Abstract
Most cancer deaths occur from metastatic spread of cancer cells. Immunotherapy and gene therapy are appealing modalities to treat cancer, not only because tumors that are resistant to conventional treatment such as radiation and chemotherapy can be treated using immunologic and genetic approaches, but also because these modalities can reach distant metastases and tumors that are inaccessible for conventional treatment. One gene therapy-based immunologic approach that has shown preclinical promise in laboratory animals is the use of Fas ligand (FasL) gene transfer. FasL promotes tumor cell killing directly and indirectly, and it induces reliable antitumor immune responses that protect animals against subsequent tumor challenge. Yet, despite the unquestioned benefits to study mechanistic questions, factors such as size, pharmacokinetic distribution, and route of administration preclude precise extrapolation of safety data from laboratory mice to humans.
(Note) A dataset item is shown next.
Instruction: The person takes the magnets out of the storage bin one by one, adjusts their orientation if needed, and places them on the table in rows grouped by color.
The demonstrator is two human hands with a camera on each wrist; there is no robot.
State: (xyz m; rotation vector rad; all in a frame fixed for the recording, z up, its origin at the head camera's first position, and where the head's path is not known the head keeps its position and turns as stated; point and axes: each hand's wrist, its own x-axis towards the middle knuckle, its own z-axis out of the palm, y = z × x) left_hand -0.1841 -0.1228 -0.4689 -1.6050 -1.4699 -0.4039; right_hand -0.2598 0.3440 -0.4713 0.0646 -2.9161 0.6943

We have used spontaneous cancers of dogs as intermediaries for translational studies because the size and physiology of dogs, as well as the natural history of homologous tumors in this species resemble those of humans more closely than rodent models created in the laboratory. Here, we use appendicular osteosarcoma (OS) as an example to document clinical and biological similarities between the disease in dogs and humans. Specifically, we underscore the unique properties of this model to develop therapy approaches prior to translation into clinical trials of human cancer patients.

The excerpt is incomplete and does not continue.